Try it:
Down to the final line, reproduce the entries that follow exactly.
┏━━
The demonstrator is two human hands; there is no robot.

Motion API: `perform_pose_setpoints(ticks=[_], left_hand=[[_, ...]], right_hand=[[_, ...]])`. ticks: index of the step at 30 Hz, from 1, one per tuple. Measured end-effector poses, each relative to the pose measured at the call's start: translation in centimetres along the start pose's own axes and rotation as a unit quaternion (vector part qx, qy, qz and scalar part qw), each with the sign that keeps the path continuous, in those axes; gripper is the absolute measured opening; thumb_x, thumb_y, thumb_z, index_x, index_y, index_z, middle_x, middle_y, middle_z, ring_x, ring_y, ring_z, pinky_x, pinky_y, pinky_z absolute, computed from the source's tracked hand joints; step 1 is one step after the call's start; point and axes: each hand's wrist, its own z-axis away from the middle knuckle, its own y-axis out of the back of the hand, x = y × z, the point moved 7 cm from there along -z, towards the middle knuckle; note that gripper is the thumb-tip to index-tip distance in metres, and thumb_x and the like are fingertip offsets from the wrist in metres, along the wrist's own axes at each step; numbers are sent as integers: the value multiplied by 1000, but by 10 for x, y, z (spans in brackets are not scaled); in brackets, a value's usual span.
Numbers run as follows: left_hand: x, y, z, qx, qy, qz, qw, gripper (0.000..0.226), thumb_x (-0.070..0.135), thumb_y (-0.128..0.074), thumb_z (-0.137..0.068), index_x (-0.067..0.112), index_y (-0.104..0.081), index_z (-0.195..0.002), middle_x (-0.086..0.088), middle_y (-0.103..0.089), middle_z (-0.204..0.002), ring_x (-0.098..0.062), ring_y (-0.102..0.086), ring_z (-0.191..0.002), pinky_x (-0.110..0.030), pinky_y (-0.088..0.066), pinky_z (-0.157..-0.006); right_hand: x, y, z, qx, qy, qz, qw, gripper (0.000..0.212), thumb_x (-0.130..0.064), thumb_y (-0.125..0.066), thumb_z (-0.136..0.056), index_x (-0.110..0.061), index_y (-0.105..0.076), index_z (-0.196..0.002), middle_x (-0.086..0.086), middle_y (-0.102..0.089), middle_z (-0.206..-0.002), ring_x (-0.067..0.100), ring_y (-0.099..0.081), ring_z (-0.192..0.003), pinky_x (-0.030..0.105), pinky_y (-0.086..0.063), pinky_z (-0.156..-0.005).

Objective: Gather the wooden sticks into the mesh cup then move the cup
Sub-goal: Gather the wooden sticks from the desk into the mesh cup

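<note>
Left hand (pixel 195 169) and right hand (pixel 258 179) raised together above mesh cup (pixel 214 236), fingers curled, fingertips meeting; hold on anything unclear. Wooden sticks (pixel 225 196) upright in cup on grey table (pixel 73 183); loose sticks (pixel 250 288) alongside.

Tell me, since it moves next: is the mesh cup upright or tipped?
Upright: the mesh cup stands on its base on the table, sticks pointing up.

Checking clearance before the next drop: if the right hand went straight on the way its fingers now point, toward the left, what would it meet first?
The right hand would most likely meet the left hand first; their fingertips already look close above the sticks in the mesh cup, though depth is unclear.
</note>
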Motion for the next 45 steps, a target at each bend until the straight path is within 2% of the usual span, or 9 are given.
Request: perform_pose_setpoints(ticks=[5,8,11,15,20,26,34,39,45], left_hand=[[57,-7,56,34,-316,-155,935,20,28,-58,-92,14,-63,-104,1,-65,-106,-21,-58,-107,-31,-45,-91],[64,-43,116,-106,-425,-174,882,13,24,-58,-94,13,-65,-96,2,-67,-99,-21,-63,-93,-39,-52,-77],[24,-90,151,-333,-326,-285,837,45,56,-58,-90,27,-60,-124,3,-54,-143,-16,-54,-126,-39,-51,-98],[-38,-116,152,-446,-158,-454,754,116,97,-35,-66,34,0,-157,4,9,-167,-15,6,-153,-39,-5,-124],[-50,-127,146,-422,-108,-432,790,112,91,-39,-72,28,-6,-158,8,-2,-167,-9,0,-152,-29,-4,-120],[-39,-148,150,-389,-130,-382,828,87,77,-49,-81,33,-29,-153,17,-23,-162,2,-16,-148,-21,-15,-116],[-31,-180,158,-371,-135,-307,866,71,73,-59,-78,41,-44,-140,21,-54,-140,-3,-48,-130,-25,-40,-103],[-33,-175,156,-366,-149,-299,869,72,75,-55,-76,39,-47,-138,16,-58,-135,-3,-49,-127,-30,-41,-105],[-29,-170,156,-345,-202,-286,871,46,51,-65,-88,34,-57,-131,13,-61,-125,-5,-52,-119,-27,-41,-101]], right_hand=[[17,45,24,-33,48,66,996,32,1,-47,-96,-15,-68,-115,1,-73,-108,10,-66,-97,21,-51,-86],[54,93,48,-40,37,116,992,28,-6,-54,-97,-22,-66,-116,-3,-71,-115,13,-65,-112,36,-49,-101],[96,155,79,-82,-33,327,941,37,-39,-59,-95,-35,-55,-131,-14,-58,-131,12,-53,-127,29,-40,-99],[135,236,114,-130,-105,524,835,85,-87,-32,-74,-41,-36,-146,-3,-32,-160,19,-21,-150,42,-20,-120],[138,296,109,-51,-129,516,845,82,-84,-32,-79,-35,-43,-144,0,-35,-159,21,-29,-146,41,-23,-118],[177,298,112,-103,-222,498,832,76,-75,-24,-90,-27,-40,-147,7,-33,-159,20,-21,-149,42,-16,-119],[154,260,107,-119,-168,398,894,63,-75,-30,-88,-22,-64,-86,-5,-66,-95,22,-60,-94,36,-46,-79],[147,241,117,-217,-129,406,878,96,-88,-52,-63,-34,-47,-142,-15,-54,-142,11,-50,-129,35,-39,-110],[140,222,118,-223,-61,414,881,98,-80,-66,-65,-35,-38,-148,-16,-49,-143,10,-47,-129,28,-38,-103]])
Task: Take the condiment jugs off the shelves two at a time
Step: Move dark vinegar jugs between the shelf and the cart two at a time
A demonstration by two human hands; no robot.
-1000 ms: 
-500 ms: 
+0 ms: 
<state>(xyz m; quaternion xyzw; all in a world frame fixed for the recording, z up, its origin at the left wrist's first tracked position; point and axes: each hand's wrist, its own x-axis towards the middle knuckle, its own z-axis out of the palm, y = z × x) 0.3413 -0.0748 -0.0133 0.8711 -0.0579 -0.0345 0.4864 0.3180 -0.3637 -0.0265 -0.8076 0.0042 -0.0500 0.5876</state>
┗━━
Answer to this exercise:
The demonstrator is two human hands; there is no robot.

Motion API: `perform_pose_setpoints(ticks=[_], left_hand=[[_, ...]], right_hand=[[_, ...]])`. ticks: index of the step at 30 Hz, from 1, one per tuple. Measured end-effector poses, each relative to the pose measured at the call's start: translation in centimetres along the start pose's own axes and rotation as a unit quaternion (vector part qx, qy, qz and scalar part qw), each with the sign that keeps the path continuous, in those axes; gripper is the absolute measured opening; thumb_x, thumb_y, thumb_z, index_x, index_y, index_z, middle_x, middle_y, middle_z, ring_x, ring_y, ring_z, pinky_x, pinky_y, pinky_z absolute, computed from the source's tracked hand joints; step 1 is one step after the call's start; point and axes: each hand's wrist, its own z-axis away from the middle knuckle, its own y-axis out of the back of the hand, x = y × z, the point moved 7 cm from there along -z, towards the middle knuckle; note that gripper is the thumb-tip to index-tip distance in metres, and thumb_x and the like are fingertip offsets from the wrist in metres, along the wrist's own axes at each step; numbers are sent as integers: the value multiplied by 1000, but by 10 for x, y, z (spans in brackets are not scaled); in brackets, a value's usual span.
Numbers run as follows: left_hand: x, y, z, qx, qy, qz, qw, gripper (0.000..0.226), thumb_x (-0.070..0.135), thumb_y (-0.128..0.074), thumb_z (-0.137..0.068), index_x (-0.067..0.112), index_y (-0.104..0.081), index_z (-0.195..0.002), middle_x (-0.086..0.088), middle_y (-0.103..0.089), middle_z (-0.204..0.002), ring_x (-0.098..0.062), ring_y (-0.102..0.086), ring_z (-0.191..0.002), pinky_x (-0.110..0.030), pinky_y (-0.088..0.066), pinky_z (-0.157..-0.006); right_hand: x, y, z, qx, qy, qz, qw, gripper (0.000..0.212), thumb_x (-0.130..0.064), thumb_y (-0.125..0.066), thumb_z (-0.136..0.056), index_x (-0.110..0.061), index_y (-0.105..0.076), index_z (-0.196..0.002), middle_x (-0.086..0.086), middle_y (-0.102..0.089), middle_z (-0.206..-0.002), ring_x (-0.067..0.100), ring_y (-0.099..0.081), ring_z (-0.192..0.003), pinky_x (-0.030..0.105), pinky_y (-0.086..0.063), pinky_z (-0.156..-0.005).

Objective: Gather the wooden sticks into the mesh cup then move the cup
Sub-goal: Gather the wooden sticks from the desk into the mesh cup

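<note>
Left hand (pixel 195 169) and right hand (pixel 258 179) raised together above mesh cup (pixel 214 236), fingers curled, fingertips meeting; hold on anything unclear. Wooden sticks (pixel 225 196) upright in cup on grey table (pixel 73 183); loose sticks (pixel 250 288) alongside.

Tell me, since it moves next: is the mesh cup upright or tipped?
Upright: the mesh cup stands on its base on the table, sticks pointing up.

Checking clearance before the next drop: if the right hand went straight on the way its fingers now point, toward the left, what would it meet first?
The right hand would most likely meet the left hand first; their fingertips already look close above the sticks in the mesh cup, though depth is unclear.
</note>
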Motion for the next 45 steps, a target at each bend until the straight path is within 2% of the usual span, or 9 are given.
Request: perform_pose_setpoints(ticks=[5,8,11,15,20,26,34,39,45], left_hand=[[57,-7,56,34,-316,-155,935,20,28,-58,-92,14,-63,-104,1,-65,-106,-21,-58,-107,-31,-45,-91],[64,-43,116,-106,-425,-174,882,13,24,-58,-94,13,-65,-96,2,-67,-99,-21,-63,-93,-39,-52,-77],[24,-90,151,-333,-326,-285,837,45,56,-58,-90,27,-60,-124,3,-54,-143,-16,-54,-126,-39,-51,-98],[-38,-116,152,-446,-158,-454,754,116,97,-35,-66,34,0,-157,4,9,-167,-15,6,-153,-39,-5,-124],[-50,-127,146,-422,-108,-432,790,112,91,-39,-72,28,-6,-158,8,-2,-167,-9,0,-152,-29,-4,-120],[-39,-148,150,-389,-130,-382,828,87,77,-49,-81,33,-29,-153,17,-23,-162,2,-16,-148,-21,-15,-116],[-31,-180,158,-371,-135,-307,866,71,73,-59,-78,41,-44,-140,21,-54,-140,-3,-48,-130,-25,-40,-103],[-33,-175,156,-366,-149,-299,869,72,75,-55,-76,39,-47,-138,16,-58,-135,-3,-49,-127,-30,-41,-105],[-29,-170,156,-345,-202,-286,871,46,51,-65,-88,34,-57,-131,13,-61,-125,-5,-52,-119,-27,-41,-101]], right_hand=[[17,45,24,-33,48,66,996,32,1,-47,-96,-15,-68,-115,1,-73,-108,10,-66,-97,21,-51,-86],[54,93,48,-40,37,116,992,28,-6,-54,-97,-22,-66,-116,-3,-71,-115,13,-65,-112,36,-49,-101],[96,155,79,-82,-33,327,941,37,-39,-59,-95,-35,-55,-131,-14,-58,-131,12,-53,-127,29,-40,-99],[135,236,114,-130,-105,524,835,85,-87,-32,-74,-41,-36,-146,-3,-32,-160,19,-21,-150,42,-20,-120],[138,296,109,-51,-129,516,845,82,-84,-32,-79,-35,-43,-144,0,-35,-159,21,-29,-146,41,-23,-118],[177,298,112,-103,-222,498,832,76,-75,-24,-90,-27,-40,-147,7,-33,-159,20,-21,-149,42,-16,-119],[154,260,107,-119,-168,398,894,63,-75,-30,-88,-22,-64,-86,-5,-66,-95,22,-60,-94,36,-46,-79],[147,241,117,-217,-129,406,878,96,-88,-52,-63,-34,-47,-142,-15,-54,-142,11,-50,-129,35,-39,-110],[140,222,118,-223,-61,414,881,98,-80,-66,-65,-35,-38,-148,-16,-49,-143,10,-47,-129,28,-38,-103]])
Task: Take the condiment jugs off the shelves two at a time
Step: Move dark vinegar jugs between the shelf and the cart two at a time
A demonstration by two human hands; no robot.
-1000 ms: 
-500 ms: 
+0 ms: 
<state>(xyz m; quaternion xyzw; all in a world frame fixed for the recording, z up, its origin at the left wrist's first tracked position; point and axes: each hand's wrist, its own x-axis towards the middle knuckle, its own z-axis out of the palm, y = z × x) 0.3413 -0.0748 -0.0133 0.8711 -0.0579 -0.0345 0.4864 0.3180 -0.3637 -0.0265 -0.8076 0.0042 -0.0500 0.5876</state>

Nothing further belongs to this answer.